Pensez à noter la date sur chaque sachet au marqueur. Un coulis maison se conserve entre 8 et 10 mois au congélateur sans perdre en goût. Passé ce délai, il reste comestible mais perd en saveur.

Et si vous n’avez pas de congélateur assez grand ?
Certains foyers préfèrent limiter les portions et miser sur d’autres méthodes de conservation, comme cette technique sans frigo qui fait tenir les tomates jusqu’à l’hiver, en gardant les fruits entiers plutôt qu’en coulis.
D’autres optent pour les bocaux, mais attention : la stérilisation maison comporte de vrais risques si elle est mal maîtrisée, notamment sur le danger invisible du botulisme, souvent sous-estimé. La congélation reste, sur ce point précis, la méthode la plus sûre pour un particulier sans matériel professionnel.
Une fois l’hiver installé, ce petit stock de coulis fait gagner un temps précieux.
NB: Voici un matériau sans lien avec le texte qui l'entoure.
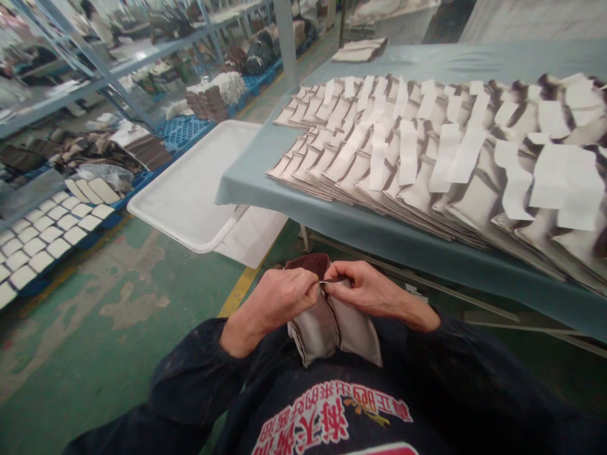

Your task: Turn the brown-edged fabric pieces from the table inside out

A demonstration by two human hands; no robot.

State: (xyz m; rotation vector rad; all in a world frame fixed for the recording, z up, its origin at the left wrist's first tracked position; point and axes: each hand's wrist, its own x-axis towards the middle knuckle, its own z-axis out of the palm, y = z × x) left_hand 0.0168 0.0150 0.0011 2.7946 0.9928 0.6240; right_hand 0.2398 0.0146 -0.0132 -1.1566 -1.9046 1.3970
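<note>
Dark apron (pixel 332 420) with printed characters lies nearest, and just beyond its top edge hangs the beige padded fabric piece (pixel 315 335), its brown section uppermost. The left hand (pixel 284 294) and right hand (pixel 374 287) are both pinching its upper edge, fingertips almost meeting over a small glinting bit too tiny to identify. To work this edge well, I'd keep both pinches close, pull evenly, and let the padded panels hang without twisting.

Beyond, the teal-covered table (pixel 246 174) bears overlapping rows of similar padded pieces (pixel 294 158); its near edge would limit forward reach. Left of it sits a white plastic tub (pixel 190 183). Loose white strips (pixel 516 183) lie on the rows and could slide if bumped.
</note>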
Un sachet décongelé au micro-ondes ou dans une casserole, et c’est une base de sauce pâtes prête en cinq minutes, sans avoir touché une tomate depuis septembre.
De quoi transformer une récolte qui débordait en réserve pour janvier, février, et même mars — le tout gratuit, ou presque, puisque les fruits étaient déjà là.